Les Yahoo Boys ne sont pas un groupe unique et organisé. Il s’agit plutôt d’un regroupement de milliers d’escrocs qui travaillent individuellement ou en groupes. Souvent basés au Nigeria, leur nom vient du fait qu’ils ciblaient autrefois les utilisateurs des services Yahoo, avec des liens vers les anciennes escroqueries par courrier électronique du Prince nigérian. Les groupes en Afrique de l’Ouest peuvent souvent être organisés en diverses confréries, qui sont des gangs sectaires.

« Yahoo est un ensemble de connaissances qui vous permettent de commettre des escroqueries », explique Gary Warner, directeur du renseignement chez DarkTower et directeur du laboratoire de recherche en criminalistique informatique de l’Université d’Alabama à Birmingham. Bien qu’il existe différents niveaux de sophistication chez Yahoo Boys, dit Warner, beaucoup fonctionnent simplement à partir de leur téléphone. « La plupart de ces acteurs malveillants n’utilisent qu’un seul appareil », dit-il.

Les Yahoo Boys organisent des dizaines d’escroqueries, depuis la fraude amoureuse jusqu’à la compromission des courriers électroniques professionnels. Lorsqu’ils prennent contact avec des victimes potentielles, ils « bombardent » souvent les gens en envoyant des centaines de messages à des comptes d’applications de rencontres ou à des profils Facebook. « Ils diront tout ce qu’ils peuvent pour avoir le prochain centime dans leur poche », dit Waters.

La recherche des Yahoo Boys sur Facebook fait apparaître deux avertissements : les deux indiquent que les résultats peuvent être liés à une activité frauduleuse, ce qui n’est pas autorisé sur le site Web. En cliquant sur les avertissements, vous découvrez des groupes Yahoo Boy comptant des milliers de membres – l’un d’entre eux en comptait plus de 70 000.

Au sein des groupes, outre les publications vendant des cartes SIM et des albums contenant des centaines de photos, de nombreux escrocs poussent les gens vers d’autres plateformes de messagerie telles que WhatsApp ou Telegram de Meta. Ici, les Yahoo Boys sont les plus audacieux. Certains groupes et chaînes des deux plateformes reçoivent des centaines de publications par jour et font partie de leur réseau d’opérations plus large.

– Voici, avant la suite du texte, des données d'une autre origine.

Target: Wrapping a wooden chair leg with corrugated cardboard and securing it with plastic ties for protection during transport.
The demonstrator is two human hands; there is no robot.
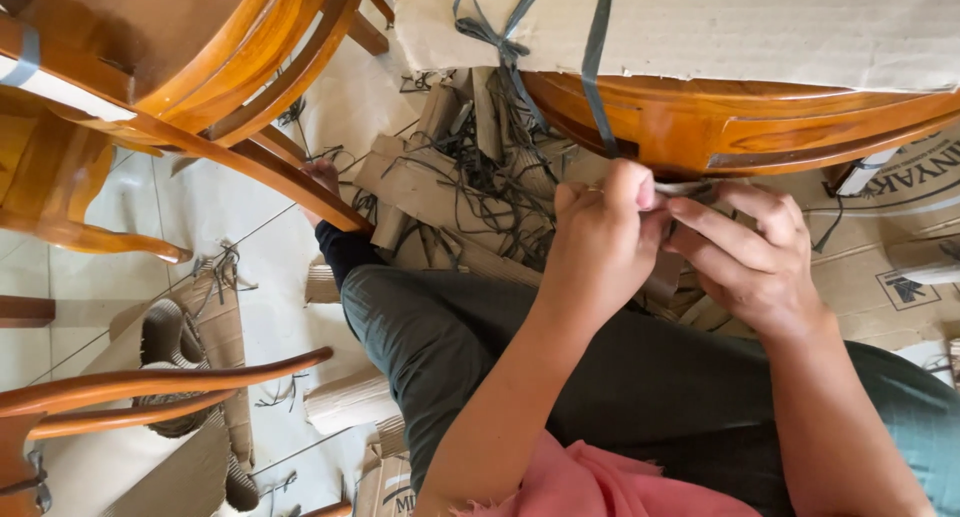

Après que WIRED ait interrogé Facebook sur les 16 groupes que nous avons identifiés, la société les a supprimés et certains groupes WhatsApp ont été désactivés. « Les fraudeurs utilisent toutes les plateformes à leur disposition pour escroquer les gens et s’adaptent constamment pour éviter de se faire prendre », explique Al Tolan, porte-parole de Meta. Ils n’ont pas directement abordé les comptes supprimés ou faciles à trouver. « Exploiter délibérément les autres pour de l’argent est contraire à nos politiques, et nous agissons dès que nous en prenons conscience », déclare Tolan. « Nous continuons d’investir dans la technologie et de coopérer avec les forces de l’ordre afin qu’elles puissent poursuivre les fraudeurs. Nous partageons également activement des conseils sur la façon dont les gens peuvent se protéger, protéger leurs comptes et éviter les escroqueries.

Des groupes sur Telegram ont été supprimés après que WIRED ait envoyé un message au service de presse de l’entreprise ; cependant, la plateforme n’a pas répondu pourquoi elle les avait supprimés.

Sur tous les types de médias sociaux, les escrocs de Yahoo Boys partagent des « scripts » qu’ils utilisent pour manipuler socialement les gens. Ceux-ci peuvent contenir des milliers de mots et peuvent être copiés et collés sur différentes victimes. Beaucoup sont en ligne depuis des années. « J’ai vu des scripts comportant 30 à 60 couches de profondeur, avant que l’escroc n’ait à penser à autre chose à dire », explique Ronnie Tokazowski, responsable de la lutte contre la fraude chez Intelligence for Good, qui travaille avec les victimes de la cybercriminalité. . « C’est à 100 % la manière dont ils manipuleront les gens », dit Tokazowski.

Parmi les nombreuses escroqueries, ils se font passer pour des officiers militaires, des personnes proposant des « connexions », le FBI, des médecins et des personnes en quête d’amour. Un script « Bonjour » comprend une douzaine de messages que les fraudeurs peuvent envoyer à leurs cibles. « Dans un monde plein de tromperies et de mensonges, je me sens chanceux quand je vois l’amour dans tes yeux. Bonjour », dit l’un d’eux. Mais les choses deviennent beaucoup plus sombres.